En Suisse, la prévoyance professionnelle du 2e pilier a bien absorbé le choc exogène de la crise du coronavirus. Les caisses de pension s’en sont tenues à leur stratégie de placement et ont su maintenir leurs réserves de fluctuation de valeur à un niveau élevé en dépit de la chute boursière à court terme de début mars.

Grâce à l’excellente année de placement 2019, elles ont pu accumuler des réserves de fluctuation de valeur et renforcer leur résilience.

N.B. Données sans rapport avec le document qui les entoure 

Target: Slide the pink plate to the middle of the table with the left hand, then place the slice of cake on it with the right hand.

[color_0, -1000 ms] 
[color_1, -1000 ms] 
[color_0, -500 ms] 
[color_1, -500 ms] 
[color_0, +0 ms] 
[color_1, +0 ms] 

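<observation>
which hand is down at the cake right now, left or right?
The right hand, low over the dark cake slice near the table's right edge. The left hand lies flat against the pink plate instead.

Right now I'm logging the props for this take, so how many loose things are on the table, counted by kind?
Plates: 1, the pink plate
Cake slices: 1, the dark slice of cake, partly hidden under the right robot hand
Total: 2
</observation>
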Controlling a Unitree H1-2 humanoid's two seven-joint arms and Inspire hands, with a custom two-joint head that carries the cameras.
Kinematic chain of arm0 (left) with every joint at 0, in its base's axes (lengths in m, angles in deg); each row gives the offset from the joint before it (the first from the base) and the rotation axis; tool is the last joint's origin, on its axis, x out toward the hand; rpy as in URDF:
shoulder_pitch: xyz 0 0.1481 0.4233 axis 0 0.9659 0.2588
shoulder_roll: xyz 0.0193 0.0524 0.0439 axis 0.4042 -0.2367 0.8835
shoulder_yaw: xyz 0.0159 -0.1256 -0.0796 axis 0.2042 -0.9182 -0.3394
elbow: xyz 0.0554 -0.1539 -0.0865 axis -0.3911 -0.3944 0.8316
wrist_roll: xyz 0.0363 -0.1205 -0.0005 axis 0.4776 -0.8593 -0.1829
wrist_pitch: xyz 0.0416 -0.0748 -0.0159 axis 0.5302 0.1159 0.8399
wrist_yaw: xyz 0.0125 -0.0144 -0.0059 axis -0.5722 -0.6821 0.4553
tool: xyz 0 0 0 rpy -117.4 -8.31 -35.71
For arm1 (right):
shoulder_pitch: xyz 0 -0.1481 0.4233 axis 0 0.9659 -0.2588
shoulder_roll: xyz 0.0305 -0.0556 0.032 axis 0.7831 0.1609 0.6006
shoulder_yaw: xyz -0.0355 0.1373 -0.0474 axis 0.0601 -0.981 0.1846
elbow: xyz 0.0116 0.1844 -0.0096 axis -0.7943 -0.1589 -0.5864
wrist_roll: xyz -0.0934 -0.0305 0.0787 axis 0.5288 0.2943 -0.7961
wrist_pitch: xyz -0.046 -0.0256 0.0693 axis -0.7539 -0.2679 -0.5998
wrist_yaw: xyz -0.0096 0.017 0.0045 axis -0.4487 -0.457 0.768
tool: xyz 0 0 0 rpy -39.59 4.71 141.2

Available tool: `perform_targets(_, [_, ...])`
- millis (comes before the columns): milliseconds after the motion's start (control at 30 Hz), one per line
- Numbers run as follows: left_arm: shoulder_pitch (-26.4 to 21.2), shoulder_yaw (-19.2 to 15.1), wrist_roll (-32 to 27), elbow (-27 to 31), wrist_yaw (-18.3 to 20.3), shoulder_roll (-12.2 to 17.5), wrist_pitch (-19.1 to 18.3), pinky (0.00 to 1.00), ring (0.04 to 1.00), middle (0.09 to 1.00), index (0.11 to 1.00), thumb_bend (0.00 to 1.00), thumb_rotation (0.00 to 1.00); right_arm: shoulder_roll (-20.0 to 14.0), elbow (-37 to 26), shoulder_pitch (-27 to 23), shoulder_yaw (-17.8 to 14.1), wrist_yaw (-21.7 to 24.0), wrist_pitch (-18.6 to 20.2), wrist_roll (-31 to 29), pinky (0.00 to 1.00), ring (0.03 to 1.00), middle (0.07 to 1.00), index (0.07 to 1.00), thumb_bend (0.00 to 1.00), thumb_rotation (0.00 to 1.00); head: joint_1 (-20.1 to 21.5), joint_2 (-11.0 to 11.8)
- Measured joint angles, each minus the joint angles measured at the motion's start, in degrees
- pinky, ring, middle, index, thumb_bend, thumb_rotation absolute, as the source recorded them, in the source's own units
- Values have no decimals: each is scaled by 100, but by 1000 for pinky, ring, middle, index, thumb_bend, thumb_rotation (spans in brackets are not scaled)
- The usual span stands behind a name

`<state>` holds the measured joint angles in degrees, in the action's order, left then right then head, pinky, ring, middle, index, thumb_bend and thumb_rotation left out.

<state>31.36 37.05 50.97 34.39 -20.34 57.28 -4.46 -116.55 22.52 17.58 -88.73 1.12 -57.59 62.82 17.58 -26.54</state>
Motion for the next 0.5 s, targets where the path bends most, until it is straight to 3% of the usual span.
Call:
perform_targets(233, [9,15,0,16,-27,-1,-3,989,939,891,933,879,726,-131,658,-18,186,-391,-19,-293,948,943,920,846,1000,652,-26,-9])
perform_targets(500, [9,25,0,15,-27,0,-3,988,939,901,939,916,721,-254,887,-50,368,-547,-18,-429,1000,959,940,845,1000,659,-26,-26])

L’évolution du taux de couverture, qui constitue un indicateur des réserves de fluctuation de valeur disponibles pour les valeurs de plus de 100%, reflète clairement ce phénomène. Avec un taux de couverture d’environ 114% à la fin 2019, une majorité des institutions de prévoyance de droit privé avaient atteint leur objectif. Les troubles survenus sur les marchés à la fin mars 2020 ont entraîné un repli à court terme des taux de couverture d’environ 10 points de pourcentage. Ils se sont néanmoins rapidement redressés ensuite. Ainsi se sont-ils inscrits à 110% à la mi-2020, dépassant ainsi leur niveau de la fin 2018.

La plupart des caisses de pension disposent donc encore de réserves de fluctuation de valeur suffisantes et devraient se montrer résistantes face aux éventuelles fluctuations des marchés à l’avenir. La décision de 95% d’entre elles de s’en tenir à leur stratégie de placement définie pendant la crise du coronavirus et de ne tenter aucune manœuvre tactique à court terme a profité aux caisses de pension.